Staffing for the future
Data is the lifeblood of most modern businesses, and companies in fields like biotechnology and advanced logistics are leading the way for data-intensive workflows. As data demands grow, by how much will businesses need to grow their data-science teams?
Hightower said he expects expertise to grow in a different direction based on past precedent. “When mainframes became a thing, and more people bought mainframes, more people were needed who knew how to load and unload punch cards,” he said. “The more people started using mainframes, the more punch-card people we needed. Then we stopped using punch cards. Now, did we go out and get a bunch of floppy-disk people? I don't think we did. I think it ended up being much easier to deal with data using disks than punch cards. So the people who were already doing the work just also did that part, too.
“I think the way ML tools are shaping up, we may end up in a world where it's the exact same number of data scientists. Maybe the value of a data scientist goes up, maybe the average person’s ability to use ML goes up. So instead of having to dump a bunch of data into some database and learning SQL to get anything done, now I'm watching the same developers who are building normal features just integrate with something like OpenAI. Like, ‘Hey, we'll just use open AI for natural language processing, or we’ll use some other third-party service.’
“Does that mean we just got a whole bunch of new data scientists? I don't think so. I think we're going to scale in a much more quadratic fashion. It's not gonna be more data, more people. I think if these tools are working, people do more.”
Dollars vs. data
To make meaningful contributions to human endeavors, Hightower insists, an LLM must be tailored to the specific context the organization wants it to address. Handling that kind of development in-house might be a barrier to entry for most companies — but it can be a unique competitive advantage for those that can provide these solutions.
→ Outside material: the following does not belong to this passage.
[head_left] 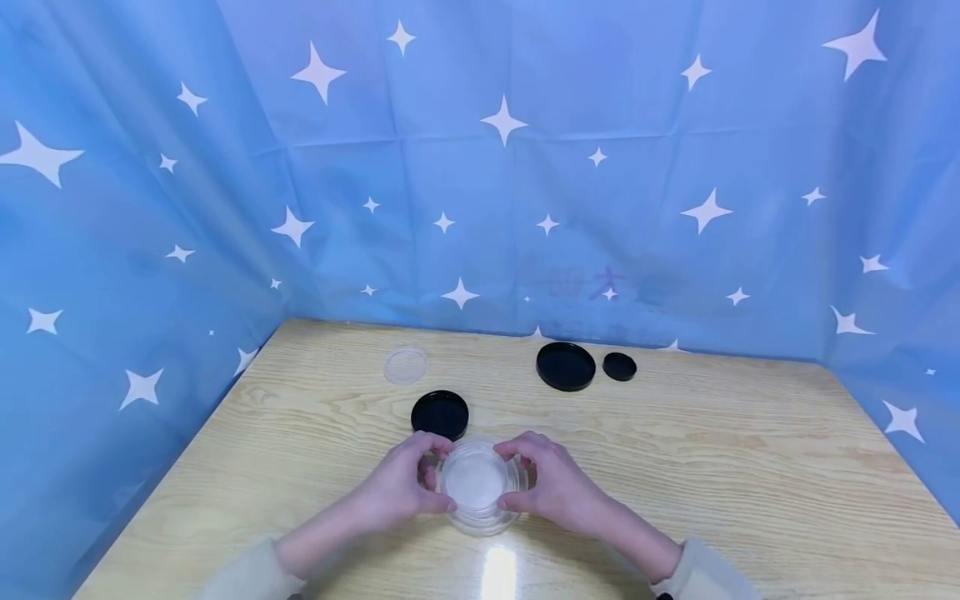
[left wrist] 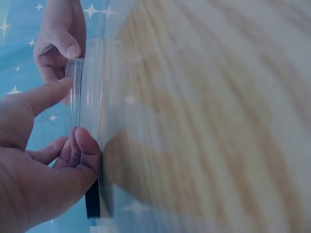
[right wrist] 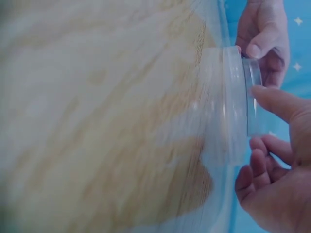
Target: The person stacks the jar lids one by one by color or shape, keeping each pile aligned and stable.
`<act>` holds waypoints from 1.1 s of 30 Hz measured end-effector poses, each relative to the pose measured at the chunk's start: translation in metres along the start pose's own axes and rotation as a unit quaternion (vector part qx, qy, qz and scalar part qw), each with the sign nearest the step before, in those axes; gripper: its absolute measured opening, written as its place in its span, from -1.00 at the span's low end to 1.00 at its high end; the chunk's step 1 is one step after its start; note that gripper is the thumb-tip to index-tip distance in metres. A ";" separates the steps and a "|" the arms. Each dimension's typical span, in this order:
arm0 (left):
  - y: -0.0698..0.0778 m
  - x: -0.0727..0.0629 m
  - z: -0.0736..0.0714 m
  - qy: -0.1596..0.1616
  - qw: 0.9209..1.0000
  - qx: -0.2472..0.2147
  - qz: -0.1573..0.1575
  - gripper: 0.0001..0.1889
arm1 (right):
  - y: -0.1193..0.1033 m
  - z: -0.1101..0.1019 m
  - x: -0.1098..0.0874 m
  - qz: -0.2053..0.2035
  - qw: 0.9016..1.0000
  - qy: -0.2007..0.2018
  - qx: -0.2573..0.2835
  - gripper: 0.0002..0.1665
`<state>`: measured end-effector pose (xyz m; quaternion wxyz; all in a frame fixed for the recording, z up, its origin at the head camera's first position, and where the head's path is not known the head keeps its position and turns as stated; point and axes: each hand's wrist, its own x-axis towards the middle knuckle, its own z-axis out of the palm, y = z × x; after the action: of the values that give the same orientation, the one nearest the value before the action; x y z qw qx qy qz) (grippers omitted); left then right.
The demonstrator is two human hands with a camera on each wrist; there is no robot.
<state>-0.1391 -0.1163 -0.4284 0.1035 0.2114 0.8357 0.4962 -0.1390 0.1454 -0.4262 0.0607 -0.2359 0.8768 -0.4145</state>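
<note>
A small clear round dish (head_left: 474, 485), like a petri dish, sits over a larger clear round dish (head_left: 483, 528) on the table, just in front of me. My left hand (head_left: 408, 477) grips the small dish's left edge with curled thumb and fingers. On the opposite edge, my right hand (head_left: 552, 485) holds the same dish between thumb and fingers. Both wrist views show the small dish (left wrist: 74, 94) as a thin layer against the thicker larger dish (right wrist: 226, 107). Just behind the left fingers lies a black round dish (head_left: 440, 415).
Farther back on the wood table (head_left: 712, 475) lie a thin clear disc (head_left: 405, 365), a large black round dish (head_left: 566, 367) and a small black one (head_left: 619, 367). A blue curtain (head_left: 480, 183) with white stars hangs behind the table and along its sides.
</note>
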 end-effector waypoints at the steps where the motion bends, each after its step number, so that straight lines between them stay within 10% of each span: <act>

“Lots of companies write programs using programming languages — Java, Python, you name it,” he said “But how many of them employ people working on compilers? Not a lot.
“Five years ago, an insurance company might say, ‘Man, what if we could process claims by flying a drone over a crash site, taking a bunch of photos, and then using proprietary models? And now they might say, ‘There’s already a crash-detection algorithm that you can download off the Internet. We may not need to develop our own unique crash analyzer. Let's just use the other one — because it's so good — and we'll tune it.’ “
Companies that can provide those tools stand to cash in, Hightower said. “In that brief period where no one knows who the winners are going to be, it's just going to be raining money! Venture capitalists are going to figure it out: ‘If I give a team $5 million that so they're going to be working on this … Worst case, that team can be bought for $30 million to $50 million by some corporation that just wanted to hire some great data scientists! It doesn't have to go all IPO [to show a profit]. And maybe there's some IP that comes out of it. So I do think there'll be a lot of funding.
Startups may have an edge in innovation, Hightower said, large, established companies can access data sets beyond those upstarts’ scope. “If you're a startup, where are you getting the data from? You're getting it from State Farm? They’re just going give you their data for free and not take any equity?” Hightower laughed. “I think we're going to find out that while VCs may supply the dollars, the incumbents are going to supply the data.”